We used dextran sulfate sodium (DSS) to induce colitis in mice that do not express the transcription factor ATF6a or the protein chaperone P58IPK. We examined the effects of TUDCA and PBA in cultured intestinal epithelial cells (IECs), in wild-type, P58IPK-/-, and Atf6a-/- mice with colitis, and in Il10-/- mice.
P58IPK-/-, and Atf6a-/- mice developed more severe colitis following administration of DSS than wild-type mice. IECs from P58IPK-/- mice had excessive ER stress, and apoptotic signaling was activated in IECs from Atf6a-/- mice. Inflammatory stimuli induced ER stress signals in cultured IECs, which were reduced by incubation with TUDCA or PBA. Oral administration of either PBA or TUDCA reduced features of DSS-induced acute and chronic colitis in wild-type mice, the colitis that develops in Il10-/- mice, and DSS-induced colitis in P58IPK-/-, and Atf6a-/- mice. Reduced signs of colonic inflammation in these mice were associated with significantly decreased ER stress in colonic epithelial cells.
The unfolded protein response induces expression of genes that encode chaperones involved in ER protein folding; these factors prevent induction of colitis in mice. Chemical chaperones such as TUDCA and PBA alleviate different forms of colitis in mice and might be developed for treatment of inflammatory bowel diseases.
The misfolding protein diseases is getting more and more interest.
This abstract below in from Lancet neurology by Roussel BD et al, Jan 2013.

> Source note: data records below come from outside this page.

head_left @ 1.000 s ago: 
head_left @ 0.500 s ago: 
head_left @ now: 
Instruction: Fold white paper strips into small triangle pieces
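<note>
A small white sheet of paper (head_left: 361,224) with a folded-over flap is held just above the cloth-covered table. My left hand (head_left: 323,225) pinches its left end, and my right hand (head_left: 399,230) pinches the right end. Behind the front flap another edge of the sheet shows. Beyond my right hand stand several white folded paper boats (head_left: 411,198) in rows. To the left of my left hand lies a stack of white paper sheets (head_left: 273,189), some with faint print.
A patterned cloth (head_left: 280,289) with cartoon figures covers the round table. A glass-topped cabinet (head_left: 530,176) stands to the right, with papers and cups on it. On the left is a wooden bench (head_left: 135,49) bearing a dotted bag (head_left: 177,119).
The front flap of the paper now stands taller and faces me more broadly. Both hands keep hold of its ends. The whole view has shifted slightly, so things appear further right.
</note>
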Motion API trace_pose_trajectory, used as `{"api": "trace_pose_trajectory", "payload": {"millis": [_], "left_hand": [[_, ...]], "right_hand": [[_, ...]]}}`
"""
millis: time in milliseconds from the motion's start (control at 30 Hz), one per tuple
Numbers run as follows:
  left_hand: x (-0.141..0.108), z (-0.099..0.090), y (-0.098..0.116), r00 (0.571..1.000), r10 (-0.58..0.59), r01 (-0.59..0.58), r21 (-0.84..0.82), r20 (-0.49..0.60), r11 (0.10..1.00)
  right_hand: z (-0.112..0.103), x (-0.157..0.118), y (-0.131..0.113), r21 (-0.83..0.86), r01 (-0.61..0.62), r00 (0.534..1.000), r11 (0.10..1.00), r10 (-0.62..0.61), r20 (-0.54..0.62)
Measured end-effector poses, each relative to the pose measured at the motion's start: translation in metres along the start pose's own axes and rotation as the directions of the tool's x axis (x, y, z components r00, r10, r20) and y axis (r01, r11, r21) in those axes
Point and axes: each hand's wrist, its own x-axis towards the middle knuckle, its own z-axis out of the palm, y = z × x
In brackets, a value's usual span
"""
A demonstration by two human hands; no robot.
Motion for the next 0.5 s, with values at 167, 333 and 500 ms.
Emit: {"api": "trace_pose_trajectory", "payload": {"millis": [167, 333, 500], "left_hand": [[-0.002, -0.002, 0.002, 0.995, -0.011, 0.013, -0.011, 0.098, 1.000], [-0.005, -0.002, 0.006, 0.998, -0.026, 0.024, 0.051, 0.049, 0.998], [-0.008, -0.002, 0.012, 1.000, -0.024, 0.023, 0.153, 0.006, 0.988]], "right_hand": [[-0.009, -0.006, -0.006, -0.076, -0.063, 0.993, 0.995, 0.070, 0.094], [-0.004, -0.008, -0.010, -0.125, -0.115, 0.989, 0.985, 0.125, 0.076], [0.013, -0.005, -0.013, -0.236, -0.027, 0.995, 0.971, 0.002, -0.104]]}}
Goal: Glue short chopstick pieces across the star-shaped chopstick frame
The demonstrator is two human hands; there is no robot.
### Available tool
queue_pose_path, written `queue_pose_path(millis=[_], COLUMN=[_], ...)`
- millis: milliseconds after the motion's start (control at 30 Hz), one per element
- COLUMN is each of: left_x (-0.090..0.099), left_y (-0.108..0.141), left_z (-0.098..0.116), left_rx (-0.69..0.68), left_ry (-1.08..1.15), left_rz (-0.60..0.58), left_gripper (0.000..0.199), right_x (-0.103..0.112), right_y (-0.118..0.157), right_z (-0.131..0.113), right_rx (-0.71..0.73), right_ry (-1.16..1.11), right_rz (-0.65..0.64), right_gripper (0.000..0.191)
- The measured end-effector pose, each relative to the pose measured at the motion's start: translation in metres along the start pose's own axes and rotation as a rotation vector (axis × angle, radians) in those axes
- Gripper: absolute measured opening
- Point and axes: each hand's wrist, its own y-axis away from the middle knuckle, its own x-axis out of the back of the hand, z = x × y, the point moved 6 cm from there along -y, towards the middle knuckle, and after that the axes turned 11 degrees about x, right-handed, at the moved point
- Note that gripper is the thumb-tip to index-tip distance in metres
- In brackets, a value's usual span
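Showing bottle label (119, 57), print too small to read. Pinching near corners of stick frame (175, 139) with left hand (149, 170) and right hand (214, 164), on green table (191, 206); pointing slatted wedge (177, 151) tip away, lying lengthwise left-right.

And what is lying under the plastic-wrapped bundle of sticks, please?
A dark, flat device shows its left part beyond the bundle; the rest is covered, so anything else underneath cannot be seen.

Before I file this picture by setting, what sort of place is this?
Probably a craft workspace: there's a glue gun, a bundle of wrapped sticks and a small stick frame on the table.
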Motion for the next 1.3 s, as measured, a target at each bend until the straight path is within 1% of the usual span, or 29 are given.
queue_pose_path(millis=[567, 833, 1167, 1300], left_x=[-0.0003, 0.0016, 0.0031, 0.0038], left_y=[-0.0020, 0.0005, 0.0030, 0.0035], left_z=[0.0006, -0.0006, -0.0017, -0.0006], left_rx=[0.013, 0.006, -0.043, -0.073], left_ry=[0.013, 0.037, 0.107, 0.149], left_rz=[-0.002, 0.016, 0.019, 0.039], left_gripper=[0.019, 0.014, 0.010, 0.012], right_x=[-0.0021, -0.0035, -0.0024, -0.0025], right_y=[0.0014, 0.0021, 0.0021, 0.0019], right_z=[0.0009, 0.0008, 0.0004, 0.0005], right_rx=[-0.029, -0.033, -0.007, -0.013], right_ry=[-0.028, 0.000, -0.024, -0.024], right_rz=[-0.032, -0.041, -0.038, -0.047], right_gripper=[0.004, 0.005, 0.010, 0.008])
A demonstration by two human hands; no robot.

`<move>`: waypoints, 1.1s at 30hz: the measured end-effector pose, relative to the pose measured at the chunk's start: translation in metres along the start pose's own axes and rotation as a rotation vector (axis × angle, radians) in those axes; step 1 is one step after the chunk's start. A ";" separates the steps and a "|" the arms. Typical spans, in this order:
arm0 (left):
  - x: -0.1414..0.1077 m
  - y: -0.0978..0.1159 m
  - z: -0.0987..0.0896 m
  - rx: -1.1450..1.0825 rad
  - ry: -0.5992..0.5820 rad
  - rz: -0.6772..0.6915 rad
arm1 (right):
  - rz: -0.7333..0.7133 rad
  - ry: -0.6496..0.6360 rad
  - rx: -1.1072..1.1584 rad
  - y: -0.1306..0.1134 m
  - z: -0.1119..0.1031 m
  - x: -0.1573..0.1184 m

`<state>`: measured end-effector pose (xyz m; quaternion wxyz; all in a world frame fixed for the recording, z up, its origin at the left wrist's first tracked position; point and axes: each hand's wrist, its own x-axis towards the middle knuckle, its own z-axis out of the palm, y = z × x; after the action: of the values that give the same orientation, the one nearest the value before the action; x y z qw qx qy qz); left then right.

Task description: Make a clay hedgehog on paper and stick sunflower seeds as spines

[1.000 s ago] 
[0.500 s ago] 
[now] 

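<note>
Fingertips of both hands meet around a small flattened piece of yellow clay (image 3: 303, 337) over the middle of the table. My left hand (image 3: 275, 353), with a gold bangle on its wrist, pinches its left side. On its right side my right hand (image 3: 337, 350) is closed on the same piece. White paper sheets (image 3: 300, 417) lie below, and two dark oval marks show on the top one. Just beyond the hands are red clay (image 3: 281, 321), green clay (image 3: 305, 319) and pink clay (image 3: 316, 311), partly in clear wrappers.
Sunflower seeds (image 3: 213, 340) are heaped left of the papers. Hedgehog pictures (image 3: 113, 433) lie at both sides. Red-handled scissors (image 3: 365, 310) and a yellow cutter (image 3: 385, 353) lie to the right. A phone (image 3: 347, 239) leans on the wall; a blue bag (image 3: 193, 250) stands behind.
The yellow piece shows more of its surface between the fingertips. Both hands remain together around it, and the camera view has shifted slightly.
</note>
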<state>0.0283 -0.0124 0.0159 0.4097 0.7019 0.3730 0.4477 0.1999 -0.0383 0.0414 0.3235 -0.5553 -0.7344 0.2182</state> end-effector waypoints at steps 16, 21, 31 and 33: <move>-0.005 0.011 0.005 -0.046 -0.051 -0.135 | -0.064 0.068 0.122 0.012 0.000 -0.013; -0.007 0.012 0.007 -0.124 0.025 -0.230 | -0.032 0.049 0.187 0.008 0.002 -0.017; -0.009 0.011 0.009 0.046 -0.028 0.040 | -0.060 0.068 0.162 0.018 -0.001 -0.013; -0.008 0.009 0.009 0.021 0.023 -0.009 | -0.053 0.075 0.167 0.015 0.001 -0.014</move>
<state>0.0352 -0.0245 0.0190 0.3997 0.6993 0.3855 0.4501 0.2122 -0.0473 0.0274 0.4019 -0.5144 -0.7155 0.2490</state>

"Endoplasmic reticulum (ER) dysfunction might have an important part to play in a range of neurological disorders, including cerebral ischaemia, sleep apnoea, Alzheimer's disease, multiple sclerosis, amyotrophic lateral sclerosis, the prion diseases, and familial encephalopathy with neuroserpin inclusion bodies. Protein misfolding in the ER initiates the well studied unfolded protein response in energy-starved neurons during stroke, which is relevant to the toxic effects of reperfusion. The toxic peptide amyloid β induces ER stress in Alzheimer's disease, which leads to activation of similar pathways, whereas the accumulation of polymeric neuroserpin in the neuronal ER triggers a poorly understood ER-overload response. In other neurological disorders, such as Parkinson's and Huntington's diseases, ER dysfunction is well recognised but the mechanisms by which it contributes to pathogenesis remain unclear. By targeting components of these signalling responses, amelioration of their toxic effects and so the treatment of a range of neurodegenerative disorders might become possible".
All these diseases are very difficult to treat if there is any treatment at all. If PBT2 will now work in AD aswell as in HD, there will be huge interest in similar type of drugs (as what Prana has already some 800 of them waiting in it's library) to find a treatment for these other diseases Prana has not yet done any research. As some of you know Gammagard from Baxter seems to work just in endoplasmatic reticulum and is the only other drug than PBT2 demonstrated efficacy in AD.